Instructions for the task:
Reproduce the whole listing word for word. Leave every image out.

Supplied information:
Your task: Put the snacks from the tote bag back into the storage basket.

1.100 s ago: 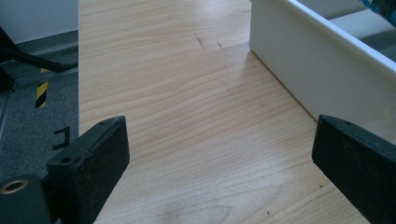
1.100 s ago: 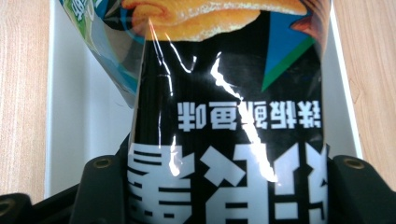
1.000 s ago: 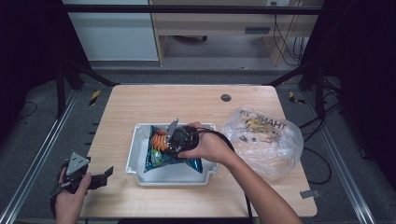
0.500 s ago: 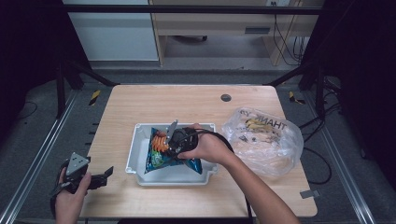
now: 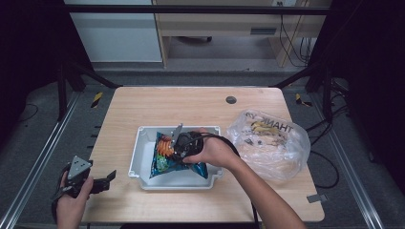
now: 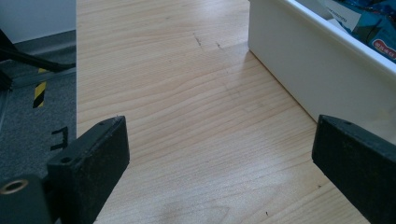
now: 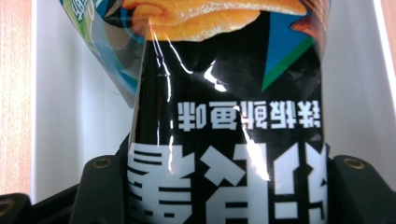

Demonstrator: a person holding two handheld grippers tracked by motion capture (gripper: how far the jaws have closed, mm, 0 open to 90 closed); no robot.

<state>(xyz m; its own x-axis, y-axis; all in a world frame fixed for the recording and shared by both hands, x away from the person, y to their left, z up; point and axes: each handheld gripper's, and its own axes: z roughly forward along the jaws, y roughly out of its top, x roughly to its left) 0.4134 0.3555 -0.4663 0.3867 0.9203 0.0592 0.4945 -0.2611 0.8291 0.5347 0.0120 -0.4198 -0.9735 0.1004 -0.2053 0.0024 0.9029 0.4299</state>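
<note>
Wooden table [image 5: 143, 109]: the right gripper [image 5: 184, 145] clamps a snack bag [image 7: 224, 121] over the white tray [image 5: 138, 157]; the left gripper [image 6: 219, 158] rests wide open near the tray.

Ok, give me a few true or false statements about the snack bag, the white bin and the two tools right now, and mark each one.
1. The right tool is shut on the snack bag. True.
2. The snack bag is over the white bin. True.
3. The left tool grips the bin's rim. False: its jaws stand open over bare table, beside the bin's wall and apart from it.
4. The clear plastic bag lies inside the bin. False: it lies on the table, on the side of the bin away from the left tool.
5. The snack bag is plain white. False: it is black and blue with an orange picture and white lettering.
</note>
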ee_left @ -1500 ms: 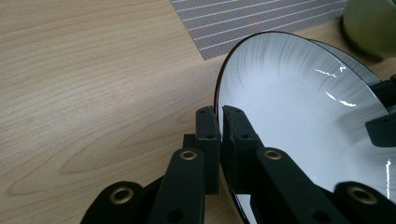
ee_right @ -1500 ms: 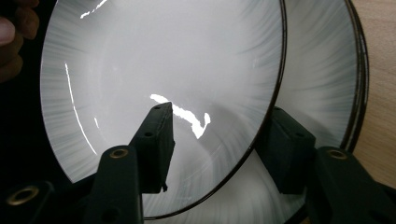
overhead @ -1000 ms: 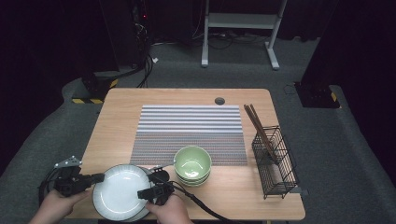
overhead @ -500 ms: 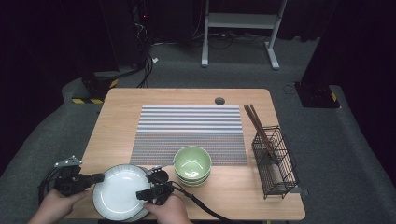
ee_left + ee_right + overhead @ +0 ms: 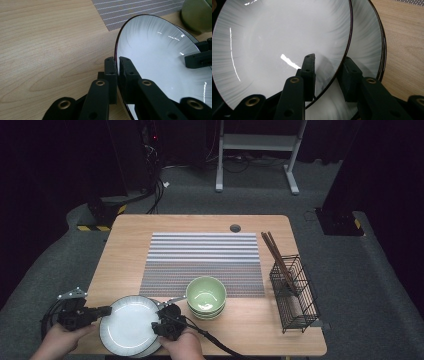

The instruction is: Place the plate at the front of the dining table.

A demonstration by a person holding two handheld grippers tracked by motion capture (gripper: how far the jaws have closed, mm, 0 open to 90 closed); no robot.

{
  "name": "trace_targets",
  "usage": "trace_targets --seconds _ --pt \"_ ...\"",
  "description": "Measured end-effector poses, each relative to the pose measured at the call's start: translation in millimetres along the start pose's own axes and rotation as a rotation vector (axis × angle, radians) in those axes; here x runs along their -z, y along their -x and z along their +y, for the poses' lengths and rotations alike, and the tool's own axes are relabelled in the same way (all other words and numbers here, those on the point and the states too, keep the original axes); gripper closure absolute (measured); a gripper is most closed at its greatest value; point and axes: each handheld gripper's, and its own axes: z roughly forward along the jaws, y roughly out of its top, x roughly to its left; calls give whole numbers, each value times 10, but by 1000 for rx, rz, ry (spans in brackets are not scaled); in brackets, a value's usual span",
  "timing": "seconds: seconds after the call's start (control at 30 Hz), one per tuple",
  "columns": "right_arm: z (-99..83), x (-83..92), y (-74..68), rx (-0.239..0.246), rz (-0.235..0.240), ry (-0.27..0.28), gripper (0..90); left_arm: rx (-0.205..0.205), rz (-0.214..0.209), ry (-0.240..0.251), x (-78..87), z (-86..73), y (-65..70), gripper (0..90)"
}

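plate (image 5: 160, 62) rim pinched left, seemingly straddled right

Two white plates sit stacked at the lower left of the high view: the top plate (image 5: 127, 326) and, under it, a second plate (image 5: 369, 50) whose rim peeks out at the right of the right gripper view. Two green bowls (image 5: 206, 295) are nested just right of the plates, near the frame's lower middle. One striped placemat (image 5: 202, 262) lies at the centre of the one tabletop (image 5: 130, 232). One black wire basket (image 5: 295, 295) stands at the right, with two brown chopsticks (image 5: 274, 251) leaning out of it. Two claws are counted: the left claw (image 5: 106, 310) and the right claw (image 5: 156, 326), one at each side of the plates
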Motion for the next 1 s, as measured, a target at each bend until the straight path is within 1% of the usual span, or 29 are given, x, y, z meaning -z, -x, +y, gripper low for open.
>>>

Solution to the exercise:
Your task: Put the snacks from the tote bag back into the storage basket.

1.100 s ago: 
1.100 s ago: 
1.000 s ago: 
0.500 s ago: 
now: 
now: 
now: 

Demonstrator: a person holding two handheld grippers tracked by motion capture (gripper: how far the jaws have closed, mm, 0 open to 90 closed); no robot.

<state>(xyz m; its own x-axis, y-axis; all in a world frame fixed for the recording and shared by both hands, x away from the person, y to their left, z up; point and axes: each handheld gripper's, and its own axes: z roughly forward along the jaws, y roughly out of its top, x roughly to its left) 0.4134 0.3555 -0.4663 0.3867 0.9203 0.0592 0.4945 -0.2611 0.8291 0.5347 0.0120 -0.4198 -0.9735 0.1004 -0.2053 0.0024 0.9029 0.4299</state>
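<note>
Wooden table [image 5: 143, 109]: the right gripper [image 5: 184, 145] clamps a snack bag [image 7: 224, 121] over the white tray [image 5: 138, 157]; the left gripper [image 6: 219, 158] rests wide open near the tray.

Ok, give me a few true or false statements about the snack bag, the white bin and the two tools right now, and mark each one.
1. The right tool is shut on the snack bag. True.
2. The snack bag is over the white bin. True.
3. The left tool grips the bin's rim. False: its jaws stand open over bare table, beside the bin's wall and apart from it.
4. The clear plastic bag lies inside the bin. False: it lies on the table, on the side of the bin away from the left tool.
5. The snack bag is plain white. False: it is black and blue with an orange picture and white lettering.
</note>
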ee_left @ -1500 ms: 
ee_right @ -1500 ms: 
overhead @ -1000 ms: 
overhead @ -500 ms: 
ee_left + ee_right + overhead @ +0 ms: 

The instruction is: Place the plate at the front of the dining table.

A demonstration by a person holding two handheld grippers tracked by motion capture (gripper: how far the jaws have closed, mm, 0 open to 90 closed); no robot.

{
  "name": "trace_targets",
  "usage": "trace_targets --seconds _ --pt \"_ ...\"",
  "description": "Measured end-effector poses, each relative to the pose measured at the call's start: translation in millimetres along the start pose's own axes and rotation as a rotation vector (axis × angle, radians) in those axes; here x runs along their -z, y along their -x and z along their +y, for the poses' lengths and rotations alike, and the tool's own axes are relabelled in the same way (all other words and numbers here, those on the point and the states too, keep the original axes); gripper closure absolute (measured); a gripper is most closed at its greatest value; point and axes: each handheld gripper's, and its own axes: z roughly forward along the jaws, y roughly out of its top, x roughly to its left; calls give whole numbers, each value times 10, but by 1000 for rx, rz, ry (spans in brackets are not scaled); in brackets, a value's usual span",
  "timing": "seconds: seconds after the call's start (control at 30 Hz), one per tuple",
  "columns": "right_arm: z (-99..83), x (-83..92), y (-74..68), rx (-0.239..0.246), rz (-0.235..0.240), ry (-0.27..0.28), gripper (0..90); left_arm: rx (-0.205..0.205), rz (-0.214..0.209), ry (-0.240..0.251), x (-78..87), z (-86..73), y (-65..70), gripper (0..90)"
}

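plate (image 5: 160, 62) rim pinched left, seemingly straddled right

Two white plates sit stacked at the lower left of the high view: the top plate (image 5: 127, 326) and, under it, a second plate (image 5: 369, 50) whose rim peeks out at the right of the right gripper view. Two green bowls (image 5: 206, 295) are nested just right of the plates, near the frame's lower middle. One striped placemat (image 5: 202, 262) lies at the centre of the one tabletop (image 5: 130, 232). One black wire basket (image 5: 295, 295) stands at the right, with two brown chopsticks (image 5: 274, 251) leaning out of it. Two claws are counted: the left claw (image 5: 106, 310) and the right claw (image 5: 156, 326), one at each side of the plates
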Motion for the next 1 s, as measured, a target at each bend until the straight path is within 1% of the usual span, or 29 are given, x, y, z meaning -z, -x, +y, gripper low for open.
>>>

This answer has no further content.